_Action item:_ For the material that follows, return exactly the lines from the one with "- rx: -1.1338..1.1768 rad" through the one with "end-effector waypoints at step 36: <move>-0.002", both ends included.

_Excerpted data:_

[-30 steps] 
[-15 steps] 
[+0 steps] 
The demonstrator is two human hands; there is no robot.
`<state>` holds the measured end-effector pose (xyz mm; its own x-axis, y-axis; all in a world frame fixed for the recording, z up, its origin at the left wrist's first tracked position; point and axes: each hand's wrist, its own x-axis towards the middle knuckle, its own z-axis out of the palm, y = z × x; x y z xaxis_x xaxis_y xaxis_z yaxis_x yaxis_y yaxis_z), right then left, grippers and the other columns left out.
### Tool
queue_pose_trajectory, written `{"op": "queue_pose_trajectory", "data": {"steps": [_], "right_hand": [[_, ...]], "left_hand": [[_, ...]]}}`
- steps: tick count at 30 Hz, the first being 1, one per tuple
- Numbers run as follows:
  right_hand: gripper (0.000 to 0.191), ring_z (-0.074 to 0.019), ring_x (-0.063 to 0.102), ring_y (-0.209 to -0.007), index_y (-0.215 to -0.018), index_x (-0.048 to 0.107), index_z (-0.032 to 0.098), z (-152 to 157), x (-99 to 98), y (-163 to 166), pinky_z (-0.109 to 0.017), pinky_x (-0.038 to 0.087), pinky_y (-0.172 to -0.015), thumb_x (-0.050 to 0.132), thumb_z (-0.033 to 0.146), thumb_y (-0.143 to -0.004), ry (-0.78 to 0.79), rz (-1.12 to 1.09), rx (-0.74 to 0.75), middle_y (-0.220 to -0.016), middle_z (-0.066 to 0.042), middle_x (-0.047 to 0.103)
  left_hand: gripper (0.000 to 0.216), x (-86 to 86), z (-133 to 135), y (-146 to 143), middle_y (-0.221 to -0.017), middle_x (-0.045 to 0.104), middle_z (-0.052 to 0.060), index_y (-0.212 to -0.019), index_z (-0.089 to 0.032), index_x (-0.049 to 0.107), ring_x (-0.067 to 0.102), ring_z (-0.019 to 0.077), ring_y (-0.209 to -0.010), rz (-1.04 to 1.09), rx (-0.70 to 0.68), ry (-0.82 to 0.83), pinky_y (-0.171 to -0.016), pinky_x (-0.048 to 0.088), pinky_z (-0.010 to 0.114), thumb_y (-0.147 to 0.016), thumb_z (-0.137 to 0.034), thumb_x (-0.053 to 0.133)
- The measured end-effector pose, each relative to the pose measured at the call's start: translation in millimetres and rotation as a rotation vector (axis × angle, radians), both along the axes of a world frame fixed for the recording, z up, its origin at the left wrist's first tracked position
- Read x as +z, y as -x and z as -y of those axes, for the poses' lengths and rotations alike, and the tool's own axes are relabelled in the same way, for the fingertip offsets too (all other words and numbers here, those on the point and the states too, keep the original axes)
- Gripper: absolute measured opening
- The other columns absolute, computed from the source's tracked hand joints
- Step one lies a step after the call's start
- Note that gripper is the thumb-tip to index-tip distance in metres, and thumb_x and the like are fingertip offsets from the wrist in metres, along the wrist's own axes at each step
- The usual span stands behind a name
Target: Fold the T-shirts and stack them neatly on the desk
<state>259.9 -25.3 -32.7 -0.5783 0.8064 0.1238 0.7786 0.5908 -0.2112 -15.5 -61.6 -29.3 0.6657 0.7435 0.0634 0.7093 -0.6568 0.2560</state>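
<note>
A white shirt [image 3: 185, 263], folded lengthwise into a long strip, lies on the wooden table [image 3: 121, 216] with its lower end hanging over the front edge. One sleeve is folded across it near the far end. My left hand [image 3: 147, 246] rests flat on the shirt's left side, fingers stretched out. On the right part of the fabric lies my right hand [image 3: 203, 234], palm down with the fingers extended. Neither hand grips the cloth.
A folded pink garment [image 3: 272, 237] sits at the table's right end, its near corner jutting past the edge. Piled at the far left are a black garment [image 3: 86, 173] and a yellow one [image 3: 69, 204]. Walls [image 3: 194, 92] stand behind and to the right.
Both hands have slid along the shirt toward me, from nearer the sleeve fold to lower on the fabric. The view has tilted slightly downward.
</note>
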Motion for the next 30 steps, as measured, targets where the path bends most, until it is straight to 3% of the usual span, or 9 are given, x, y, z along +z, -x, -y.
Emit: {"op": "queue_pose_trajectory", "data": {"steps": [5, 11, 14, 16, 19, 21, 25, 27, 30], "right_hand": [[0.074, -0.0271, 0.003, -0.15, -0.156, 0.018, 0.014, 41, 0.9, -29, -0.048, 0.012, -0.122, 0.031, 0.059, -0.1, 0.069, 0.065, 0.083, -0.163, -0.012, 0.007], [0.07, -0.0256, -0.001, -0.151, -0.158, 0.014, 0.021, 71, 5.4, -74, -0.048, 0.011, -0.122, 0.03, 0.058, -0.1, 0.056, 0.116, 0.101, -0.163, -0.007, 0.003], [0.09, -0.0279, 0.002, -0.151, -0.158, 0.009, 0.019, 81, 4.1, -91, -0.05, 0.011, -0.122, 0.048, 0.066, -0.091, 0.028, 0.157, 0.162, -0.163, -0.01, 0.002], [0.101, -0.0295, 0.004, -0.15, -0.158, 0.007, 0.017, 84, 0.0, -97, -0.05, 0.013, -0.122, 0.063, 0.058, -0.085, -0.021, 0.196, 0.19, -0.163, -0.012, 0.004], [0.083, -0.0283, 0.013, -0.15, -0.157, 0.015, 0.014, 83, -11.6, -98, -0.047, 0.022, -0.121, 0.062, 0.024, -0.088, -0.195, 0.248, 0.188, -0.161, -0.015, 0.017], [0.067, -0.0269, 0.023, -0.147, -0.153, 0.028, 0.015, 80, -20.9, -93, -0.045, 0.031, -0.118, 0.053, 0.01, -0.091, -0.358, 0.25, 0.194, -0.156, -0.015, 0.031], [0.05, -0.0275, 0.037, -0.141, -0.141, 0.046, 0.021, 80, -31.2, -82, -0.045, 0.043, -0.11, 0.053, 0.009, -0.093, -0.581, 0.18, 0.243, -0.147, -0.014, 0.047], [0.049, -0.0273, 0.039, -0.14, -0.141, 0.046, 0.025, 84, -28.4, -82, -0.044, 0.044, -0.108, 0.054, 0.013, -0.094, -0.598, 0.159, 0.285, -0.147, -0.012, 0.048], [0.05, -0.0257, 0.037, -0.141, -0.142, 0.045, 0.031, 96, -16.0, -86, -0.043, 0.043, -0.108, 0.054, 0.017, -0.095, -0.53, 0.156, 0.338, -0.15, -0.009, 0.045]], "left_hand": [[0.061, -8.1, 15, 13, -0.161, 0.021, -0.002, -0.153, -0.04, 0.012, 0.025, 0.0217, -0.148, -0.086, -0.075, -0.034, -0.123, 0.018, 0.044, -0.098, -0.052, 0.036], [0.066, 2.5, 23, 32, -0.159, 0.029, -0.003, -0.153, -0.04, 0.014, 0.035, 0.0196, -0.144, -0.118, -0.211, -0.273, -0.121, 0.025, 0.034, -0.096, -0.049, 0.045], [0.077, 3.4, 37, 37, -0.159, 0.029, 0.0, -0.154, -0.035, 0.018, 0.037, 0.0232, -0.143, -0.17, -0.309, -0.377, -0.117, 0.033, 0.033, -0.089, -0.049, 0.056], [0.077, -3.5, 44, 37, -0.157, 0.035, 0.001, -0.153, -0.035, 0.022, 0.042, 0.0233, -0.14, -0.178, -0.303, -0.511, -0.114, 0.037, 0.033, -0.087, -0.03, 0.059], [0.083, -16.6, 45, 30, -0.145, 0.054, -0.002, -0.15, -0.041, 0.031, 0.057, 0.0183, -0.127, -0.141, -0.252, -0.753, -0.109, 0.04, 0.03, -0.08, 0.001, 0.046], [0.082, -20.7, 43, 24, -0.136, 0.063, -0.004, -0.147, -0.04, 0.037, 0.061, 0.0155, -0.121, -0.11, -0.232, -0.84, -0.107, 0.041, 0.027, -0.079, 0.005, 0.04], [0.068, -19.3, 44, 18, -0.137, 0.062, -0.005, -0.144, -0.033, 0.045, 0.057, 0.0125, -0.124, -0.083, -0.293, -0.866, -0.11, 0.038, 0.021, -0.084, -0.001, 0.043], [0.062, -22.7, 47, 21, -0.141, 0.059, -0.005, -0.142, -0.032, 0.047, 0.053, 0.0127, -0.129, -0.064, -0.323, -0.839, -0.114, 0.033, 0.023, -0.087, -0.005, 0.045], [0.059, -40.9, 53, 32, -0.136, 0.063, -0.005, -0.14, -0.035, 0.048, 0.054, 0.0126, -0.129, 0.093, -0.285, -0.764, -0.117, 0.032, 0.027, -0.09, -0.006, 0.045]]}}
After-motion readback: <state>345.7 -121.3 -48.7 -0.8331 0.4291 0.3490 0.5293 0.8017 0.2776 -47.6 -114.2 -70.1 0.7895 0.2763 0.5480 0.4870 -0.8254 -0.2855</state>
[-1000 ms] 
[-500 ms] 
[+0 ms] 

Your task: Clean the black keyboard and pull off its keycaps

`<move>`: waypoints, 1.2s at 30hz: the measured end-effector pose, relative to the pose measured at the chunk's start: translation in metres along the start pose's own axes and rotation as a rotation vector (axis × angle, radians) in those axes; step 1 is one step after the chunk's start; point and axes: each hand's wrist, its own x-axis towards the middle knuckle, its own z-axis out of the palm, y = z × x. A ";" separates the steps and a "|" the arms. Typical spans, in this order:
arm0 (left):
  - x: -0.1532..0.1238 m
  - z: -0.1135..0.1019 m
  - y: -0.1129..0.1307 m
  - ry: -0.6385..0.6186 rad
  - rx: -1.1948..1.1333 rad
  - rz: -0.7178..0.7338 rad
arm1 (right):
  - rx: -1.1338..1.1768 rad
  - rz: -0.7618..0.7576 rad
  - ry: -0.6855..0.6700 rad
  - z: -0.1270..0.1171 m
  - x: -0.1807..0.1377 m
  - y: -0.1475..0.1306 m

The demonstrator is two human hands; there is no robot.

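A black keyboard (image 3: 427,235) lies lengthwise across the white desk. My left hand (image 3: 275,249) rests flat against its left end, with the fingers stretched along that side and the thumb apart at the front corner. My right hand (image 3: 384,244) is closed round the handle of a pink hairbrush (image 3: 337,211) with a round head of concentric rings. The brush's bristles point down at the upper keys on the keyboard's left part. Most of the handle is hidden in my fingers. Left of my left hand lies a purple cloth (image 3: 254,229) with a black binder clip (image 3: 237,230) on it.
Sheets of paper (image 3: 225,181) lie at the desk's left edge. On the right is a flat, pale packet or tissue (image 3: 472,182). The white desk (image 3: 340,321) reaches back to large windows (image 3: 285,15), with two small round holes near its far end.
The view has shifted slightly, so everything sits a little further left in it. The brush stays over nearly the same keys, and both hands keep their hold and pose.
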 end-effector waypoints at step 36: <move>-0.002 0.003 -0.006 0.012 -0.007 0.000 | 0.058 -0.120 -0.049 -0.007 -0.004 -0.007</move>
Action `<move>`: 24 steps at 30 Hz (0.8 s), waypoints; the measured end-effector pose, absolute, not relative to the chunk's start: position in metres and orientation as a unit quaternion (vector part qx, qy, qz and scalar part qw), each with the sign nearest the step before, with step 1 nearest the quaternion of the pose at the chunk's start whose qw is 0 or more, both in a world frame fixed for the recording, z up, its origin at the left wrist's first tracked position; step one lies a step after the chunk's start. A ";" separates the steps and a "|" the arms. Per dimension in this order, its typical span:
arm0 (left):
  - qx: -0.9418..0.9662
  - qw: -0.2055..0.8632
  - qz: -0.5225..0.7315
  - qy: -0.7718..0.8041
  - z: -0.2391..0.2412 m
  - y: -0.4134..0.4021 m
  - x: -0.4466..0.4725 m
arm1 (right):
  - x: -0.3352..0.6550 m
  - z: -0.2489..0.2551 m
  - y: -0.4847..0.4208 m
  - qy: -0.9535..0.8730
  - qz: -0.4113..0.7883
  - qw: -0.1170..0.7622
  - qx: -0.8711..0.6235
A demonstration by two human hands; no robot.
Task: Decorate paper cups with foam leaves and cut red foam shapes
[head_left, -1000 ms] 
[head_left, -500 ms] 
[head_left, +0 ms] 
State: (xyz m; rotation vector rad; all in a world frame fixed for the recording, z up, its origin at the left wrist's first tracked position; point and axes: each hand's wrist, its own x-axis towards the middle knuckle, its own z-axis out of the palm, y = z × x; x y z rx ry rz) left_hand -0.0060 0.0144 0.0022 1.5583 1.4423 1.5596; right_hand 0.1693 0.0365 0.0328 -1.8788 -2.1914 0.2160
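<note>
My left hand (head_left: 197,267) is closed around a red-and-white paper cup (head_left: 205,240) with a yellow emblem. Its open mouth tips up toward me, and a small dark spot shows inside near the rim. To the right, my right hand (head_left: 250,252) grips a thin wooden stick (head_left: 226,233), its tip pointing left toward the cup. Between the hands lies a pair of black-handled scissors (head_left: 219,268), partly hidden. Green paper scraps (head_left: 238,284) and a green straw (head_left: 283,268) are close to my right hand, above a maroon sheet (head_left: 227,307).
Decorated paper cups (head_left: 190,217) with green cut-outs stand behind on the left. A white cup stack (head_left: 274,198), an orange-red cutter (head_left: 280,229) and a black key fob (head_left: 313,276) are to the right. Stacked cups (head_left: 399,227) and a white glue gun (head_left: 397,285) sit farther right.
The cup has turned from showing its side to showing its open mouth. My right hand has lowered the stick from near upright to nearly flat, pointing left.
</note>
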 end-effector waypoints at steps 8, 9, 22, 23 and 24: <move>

_Finished exercise:_
  - rx: -1.1338..1.1768 rad
  - rz: -0.7618..0.7576 rad
  - ry: -0.6855..0.6700 rad
  - z: -0.1270..0.1171 m
  - x: -0.1807..0.1377 m
  - y: -0.1475..0.1306 m

The demonstrator is two human hands; there is no robot.

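A black keyboard (image 3: 427,235) lies lengthwise across the white desk. My left hand (image 3: 275,249) rests flat against its left end, with the fingers stretched along that side and the thumb apart at the front corner. My right hand (image 3: 384,244) is closed round the handle of a pink hairbrush (image 3: 337,211) with a round head of concentric rings. The brush's bristles point down at the upper keys on the keyboard's left part. Most of the handle is hidden in my fingers. Left of my left hand lies a purple cloth (image 3: 254,229) with a black binder clip (image 3: 237,230) on it.
Sheets of paper (image 3: 225,181) lie at the desk's left edge. On the right is a flat, pale packet or tissue (image 3: 472,182). The white desk (image 3: 340,321) reaches back to large windows (image 3: 285,15), with two small round holes near its far end.
The view has shifted slightly, so everything sits a little further left in it. The brush stays over nearly the same keys, and both hands keep their hold and pose.
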 end-effector waypoints at step 36: <move>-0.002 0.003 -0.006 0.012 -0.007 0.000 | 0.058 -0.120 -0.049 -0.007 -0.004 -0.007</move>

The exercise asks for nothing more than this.